Es sugerente constatar dentro de este proceso de formalización de

las prácticas de la gente decente que hacia finales del siglo XIX la policía

seguía multando a las casas de juego. Sin embargo, los policías ya no se

molestaban en entrar para cursar las multas. Se limitaban a golpear la

puerta de la casa para recolectar el dinero de la multa y luego se retiraban.

Esta práctica fue finalmente reconocida de manera oficial en 1905. Yendo

en contra del código civil, ese año se promulgó un reglamento de casas de

juego, las que sólo eran permitidas si el dueño tenía el respectivo “recibo de

multa”123.

122 Al respecto, Fanni Muñoz Cabrejo argumenta que el discurso

modernizador de fines del siglo XIX no significó la desaparición del conflicto entre la élite moderna y la tradicional, aunque fueron los valores de esta última los que siguieron predominando.

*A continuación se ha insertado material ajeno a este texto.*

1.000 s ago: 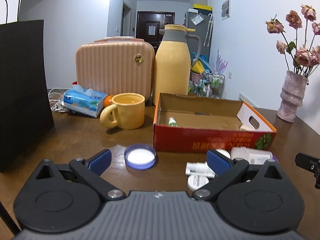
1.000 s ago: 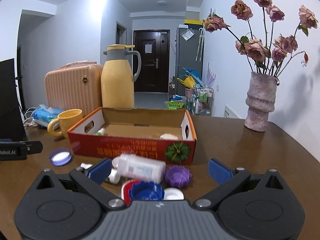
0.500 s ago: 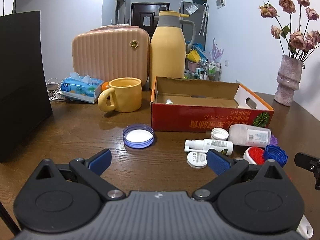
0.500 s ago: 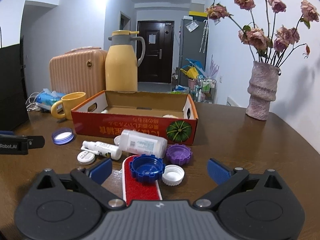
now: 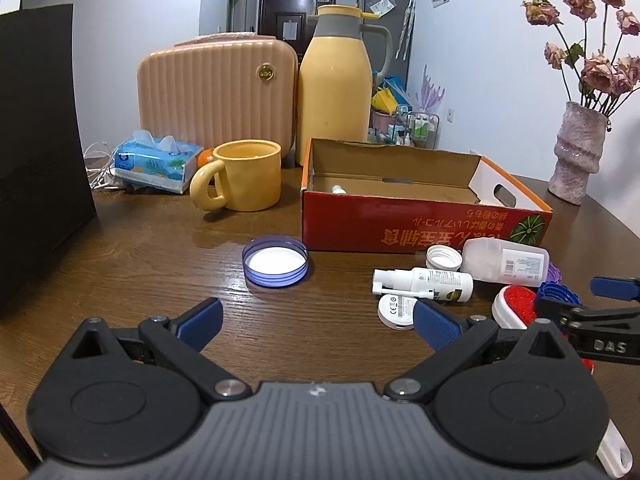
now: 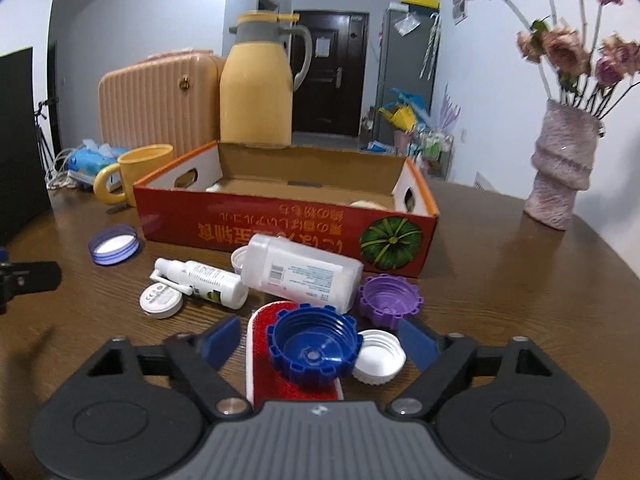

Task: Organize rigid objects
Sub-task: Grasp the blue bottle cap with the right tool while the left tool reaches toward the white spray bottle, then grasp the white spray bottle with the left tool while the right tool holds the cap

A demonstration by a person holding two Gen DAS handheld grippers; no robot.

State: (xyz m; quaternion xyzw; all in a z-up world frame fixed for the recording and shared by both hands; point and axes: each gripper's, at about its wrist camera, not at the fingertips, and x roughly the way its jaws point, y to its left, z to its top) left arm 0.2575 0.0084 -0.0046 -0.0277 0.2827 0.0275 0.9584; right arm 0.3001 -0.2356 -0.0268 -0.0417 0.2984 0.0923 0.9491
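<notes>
Blue cap [image 6: 314, 348], the gear-edged one, sits open side up on the red brush [image 6: 260, 354], between the spread fingers of the right gripper [image 6: 320, 344]. Jaws wide, holding nothing, pads apart from the cap on both sides. Looks like a straddle before a pinch: the ribbed rim gives the pads something to bite, and the cap sits highest in the pile, so probably the easiest first grab.

White cap [image 6: 378, 356] touches the blue cap on its right, just inside the right finger. Risk, as a guess: closing could catch both, or shove the brush.

Purple cap [image 6: 388, 294] lies just beyond, beside the white bottle [image 6: 300, 276], which lies on its side against the front wall of the red cardboard box [image 6: 280, 232]. Spray bottle [image 6: 200, 278] also on its side, round white disc [image 6: 161, 300] near it. The box is open-topped with a few small items already inside, so likely the drop target.

Left gripper [image 5: 316, 320] hangs low above bare table [image 5: 160, 280], fingers wide, nothing between them. Lavender lid [image 5: 275, 261] is ahead of it, apart from the pile, open side up; probably that hand's pick.

Yellow mug [image 5: 244, 174], yellow jug [image 5: 332, 88], pink case [image 5: 216, 92], tissue pack [image 5: 156, 160] and vase [image 5: 576, 152] stand behind, not part of the clutter.

Sorting barely begun, judging by the pile.
</notes>
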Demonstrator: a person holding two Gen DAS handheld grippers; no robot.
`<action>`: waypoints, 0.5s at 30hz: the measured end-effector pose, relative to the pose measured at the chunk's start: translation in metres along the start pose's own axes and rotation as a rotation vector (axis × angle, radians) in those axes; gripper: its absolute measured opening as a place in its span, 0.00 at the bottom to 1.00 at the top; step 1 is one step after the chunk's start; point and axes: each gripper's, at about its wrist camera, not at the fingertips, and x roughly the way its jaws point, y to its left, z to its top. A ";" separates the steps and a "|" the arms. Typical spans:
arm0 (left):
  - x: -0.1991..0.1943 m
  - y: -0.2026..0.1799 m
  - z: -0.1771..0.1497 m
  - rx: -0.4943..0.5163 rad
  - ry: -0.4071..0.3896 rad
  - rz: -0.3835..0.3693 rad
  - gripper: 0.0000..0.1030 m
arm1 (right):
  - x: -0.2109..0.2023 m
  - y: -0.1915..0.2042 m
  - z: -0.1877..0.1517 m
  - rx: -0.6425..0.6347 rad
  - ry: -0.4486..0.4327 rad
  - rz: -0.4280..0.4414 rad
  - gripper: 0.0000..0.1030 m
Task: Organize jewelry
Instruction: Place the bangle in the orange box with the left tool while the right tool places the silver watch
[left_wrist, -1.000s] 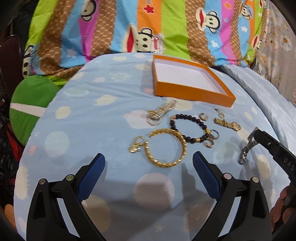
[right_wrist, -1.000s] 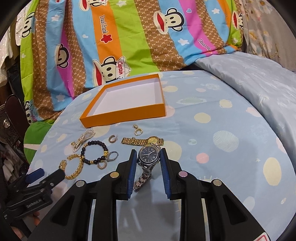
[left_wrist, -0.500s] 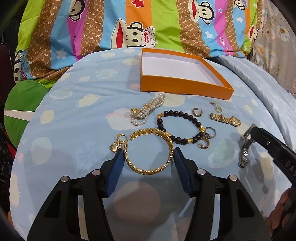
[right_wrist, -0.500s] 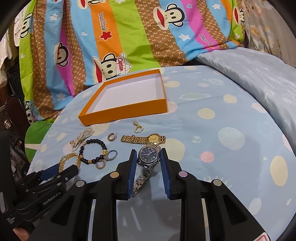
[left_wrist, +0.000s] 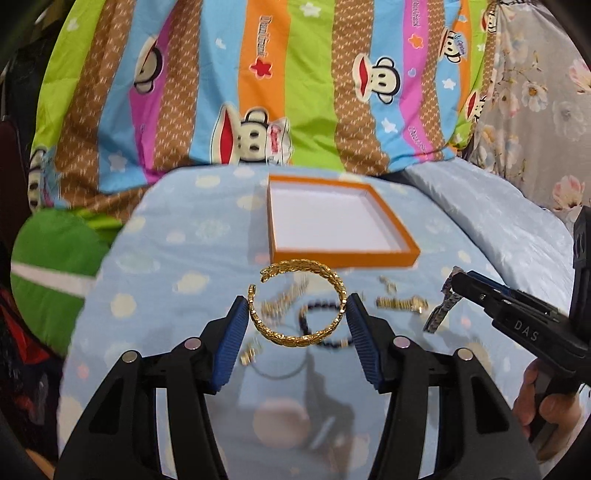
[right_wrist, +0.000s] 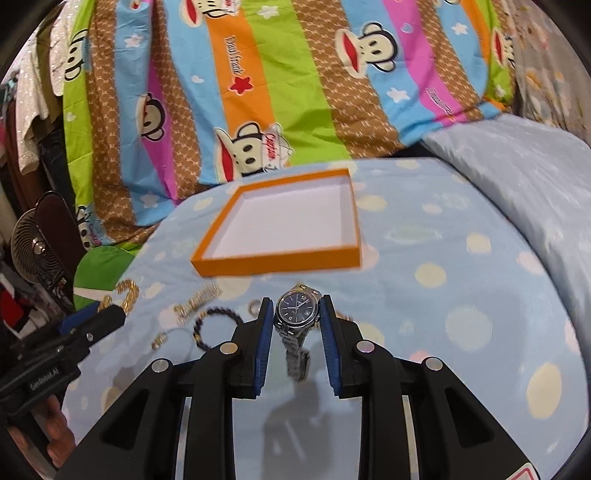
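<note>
Bangle (left_wrist: 300, 303) sits pinched between the blue pads of my left gripper (left_wrist: 297, 317), clear of the bedspread (left_wrist: 177, 236), its gap turned up and to the left. Only the left view shows that grip plainly; in the right view the left gripper (right_wrist: 96, 318) is just a dark tip at the left edge with a bit of gold beside it. The right view gives what the left cannot: my right gripper (right_wrist: 295, 320), nearly closed, clamps the watch (right_wrist: 296, 309) by its case, blue dial facing the camera, strap dangling between the fingers. From the left I see only that strap hanging off the right gripper's tip (left_wrist: 458, 286). Orange box (right_wrist: 284, 230) lies beyond both, holding nothing. Remaining pieces are blurred on the bedspread below, among them a bead bracelet (right_wrist: 216, 321). A second ago the left jaws stood wide with the bangle flat on the cloth; half a second ago they had closed around it, and now both pieces hang above the bed.
</note>
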 end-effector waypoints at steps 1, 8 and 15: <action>0.003 0.000 0.014 0.010 -0.011 0.000 0.52 | 0.001 0.001 0.010 -0.007 -0.007 0.009 0.24; 0.052 -0.005 0.085 0.084 -0.078 0.030 0.52 | 0.044 -0.003 0.085 -0.077 -0.002 0.055 0.24; 0.151 -0.010 0.110 0.126 0.038 0.007 0.52 | 0.143 -0.027 0.119 -0.067 0.179 0.050 0.24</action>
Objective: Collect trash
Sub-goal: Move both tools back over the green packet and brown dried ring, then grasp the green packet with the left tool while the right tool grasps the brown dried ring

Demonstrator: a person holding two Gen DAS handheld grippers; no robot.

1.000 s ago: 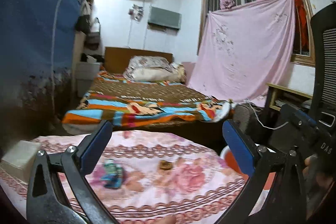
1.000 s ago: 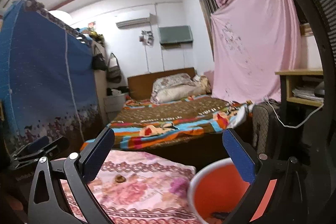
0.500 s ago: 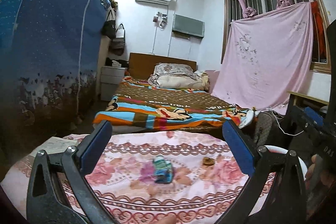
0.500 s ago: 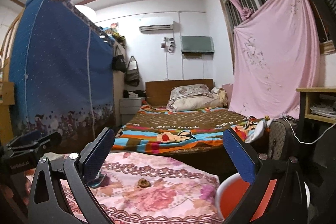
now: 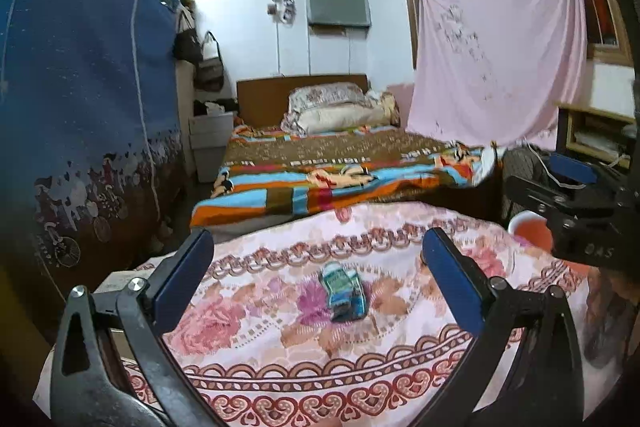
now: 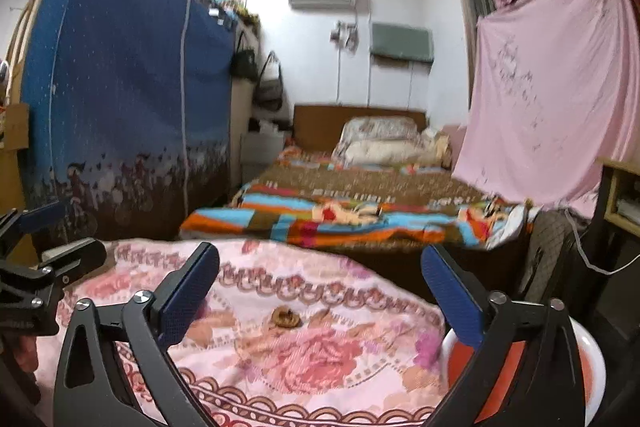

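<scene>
Showing an early stage: both pieces of trash lie uncollected on the floral counter (image 5: 280,339). Left gripper (image 5: 320,259) hovers with jaws spread, the blue-green wrapper (image 5: 343,291) centred between them; right gripper (image 6: 320,275), jaws likewise spread and empty, frames the brown scrap (image 6: 285,318). The orange bin (image 6: 520,355) stands just beside the counter's right edge — whether it already holds anything cannot be told. Open cloth surrounds each piece; the grippers sit close — crossing paths risks contact.
</scene>
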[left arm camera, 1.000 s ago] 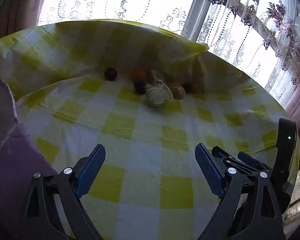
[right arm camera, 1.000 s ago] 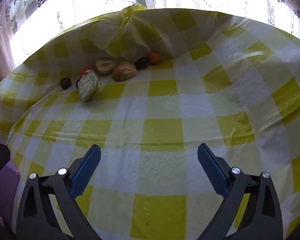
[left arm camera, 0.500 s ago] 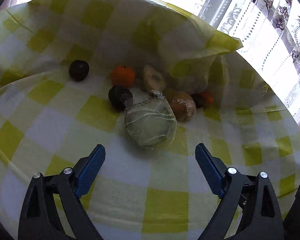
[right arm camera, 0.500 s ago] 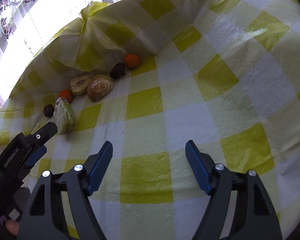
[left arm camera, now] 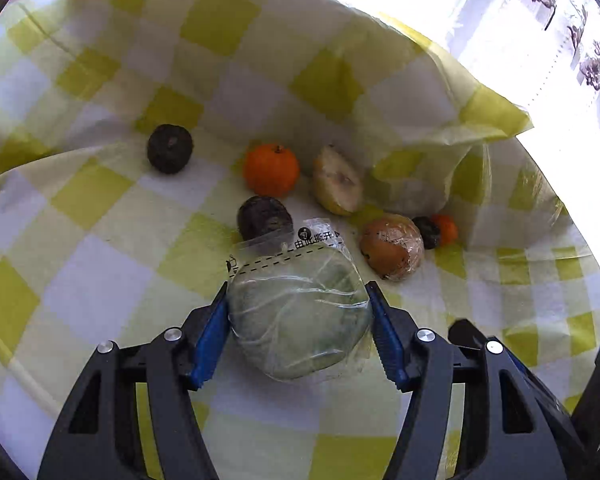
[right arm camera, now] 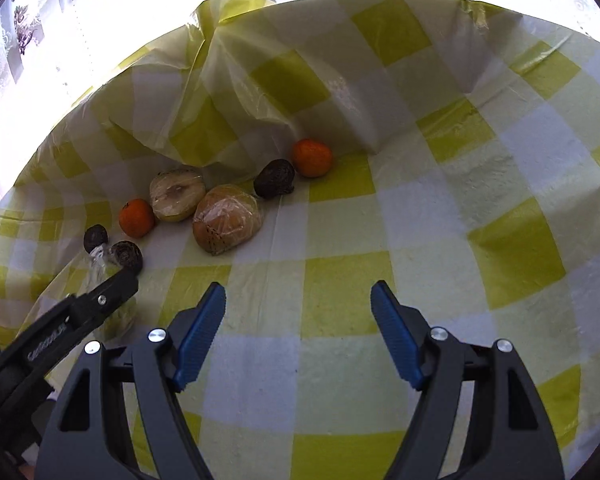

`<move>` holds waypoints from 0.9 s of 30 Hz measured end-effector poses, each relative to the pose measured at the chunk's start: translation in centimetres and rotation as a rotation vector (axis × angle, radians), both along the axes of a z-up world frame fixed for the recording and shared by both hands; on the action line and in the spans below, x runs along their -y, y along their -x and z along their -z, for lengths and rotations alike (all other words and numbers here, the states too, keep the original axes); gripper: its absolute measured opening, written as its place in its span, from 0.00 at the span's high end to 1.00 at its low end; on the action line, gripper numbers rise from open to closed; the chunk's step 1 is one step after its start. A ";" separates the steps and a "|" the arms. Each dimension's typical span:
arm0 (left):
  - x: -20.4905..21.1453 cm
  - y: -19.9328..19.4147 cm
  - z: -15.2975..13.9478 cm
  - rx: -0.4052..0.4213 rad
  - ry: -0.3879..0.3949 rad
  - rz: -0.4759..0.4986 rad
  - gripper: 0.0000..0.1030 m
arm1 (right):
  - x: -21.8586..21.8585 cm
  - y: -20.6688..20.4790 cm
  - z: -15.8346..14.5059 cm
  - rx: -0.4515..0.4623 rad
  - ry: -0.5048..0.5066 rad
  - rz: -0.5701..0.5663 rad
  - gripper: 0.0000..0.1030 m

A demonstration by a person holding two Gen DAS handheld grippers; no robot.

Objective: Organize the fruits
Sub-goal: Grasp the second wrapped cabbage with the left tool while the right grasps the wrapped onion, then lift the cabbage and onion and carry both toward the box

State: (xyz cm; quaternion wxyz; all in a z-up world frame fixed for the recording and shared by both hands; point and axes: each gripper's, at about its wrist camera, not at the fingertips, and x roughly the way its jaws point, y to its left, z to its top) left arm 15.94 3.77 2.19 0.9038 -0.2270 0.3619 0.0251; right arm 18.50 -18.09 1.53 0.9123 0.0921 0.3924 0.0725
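A cabbage [left arm camera: 300, 320] wrapped in clear film lies on the yellow-checked cloth [left arm camera: 100, 288]. My left gripper [left arm camera: 296, 292] is closing on it, with both blue pads against its sides. Behind it lie a dark fruit [left arm camera: 264, 218], an orange [left arm camera: 271, 170], a cut pear [left arm camera: 338, 184], a wrapped brown fruit [left arm camera: 392, 246] and another dark fruit [left arm camera: 169, 148]. My right gripper [right arm camera: 298, 292] stands open over bare cloth, nothing between its fingers. Ahead and to its left are the wrapped brown fruit [right arm camera: 228, 218], the pear [right arm camera: 177, 198], a dark fruit [right arm camera: 275, 178] and an orange [right arm camera: 312, 157].
The cloth rises in a crumpled fold [right arm camera: 228, 92] right behind the fruit, with a bright window and flowered curtains [left arm camera: 592, 52] beyond. One finger of the left gripper [right arm camera: 112, 292] reaches into the right wrist view at the lower left. Bare checked cloth [right arm camera: 480, 220] spreads to the right.
My left gripper has come forward to the wrapped cabbage and closed its pads onto its sides. My right gripper has narrowed a little and moved nearer the fruit.
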 end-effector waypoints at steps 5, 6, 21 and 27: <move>-3.0 4.5 0.3 -0.009 0.034 -0.047 0.40 | -5.2 -5.1 0.3 -0.050 0.087 -0.182 0.28; -3.3 5.2 0.4 -0.011 0.038 -0.050 0.40 | -5.9 -6.0 0.4 -0.054 0.104 -0.193 0.28; -2.1 5.3 0.5 0.001 -0.030 0.023 0.40 | -10.1 -9.4 0.2 -0.041 0.279 -0.242 0.38; -2.8 5.4 0.7 0.002 -0.006 0.026 0.40 | -6.7 -7.3 -0.8 -0.025 0.120 -0.130 0.38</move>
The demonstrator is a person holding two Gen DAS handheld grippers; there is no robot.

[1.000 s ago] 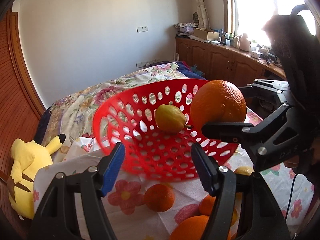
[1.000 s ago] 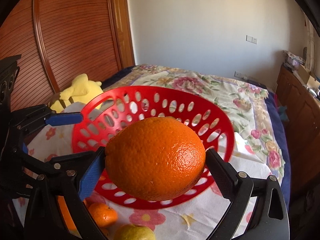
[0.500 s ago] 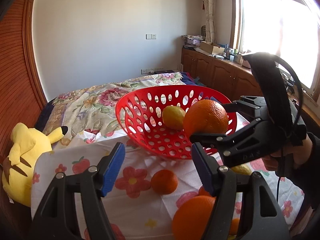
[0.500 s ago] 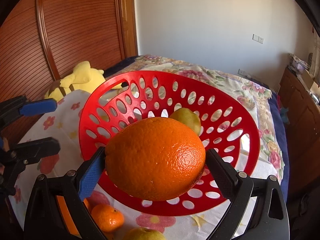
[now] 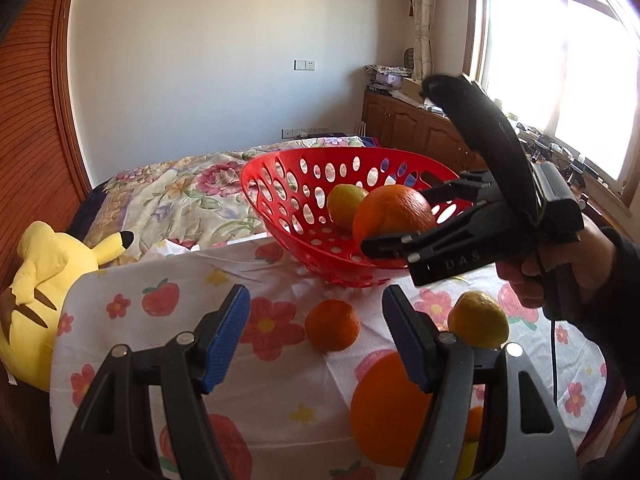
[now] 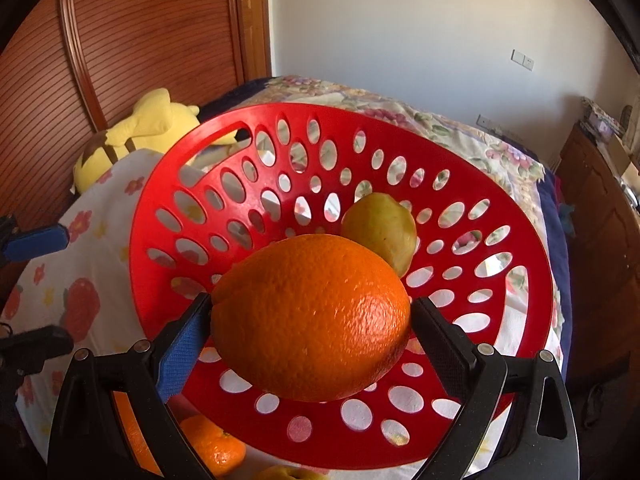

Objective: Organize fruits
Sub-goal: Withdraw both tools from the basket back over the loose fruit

Ver Diversiones públicas en Lima, 1890-1920. La experiencia de la modernidad (Lima: Pontificia Universidad Católica del Perú, Instituto de Estudios Peruanos, 2001), 237. Similar es lo que plantea Carlos Aguirre en su estudio sobre los criminales de Lima y el sistema carcelario durante la segunda mitad del siglo XIX, argumentando que el proceso de modernización fue definido por el refuerzo de la tradición autoritaria y las prácticas excluyentes que caracterizaban a los prevalentes valores culturales de la élite. The Criminals of Lima and their Worlds. The Prision Experience, 1850-1935 (Durham: Duke University Press, 2005), 217.

123 Muñoz Cabrejo, Diversiones públicas, 69-70.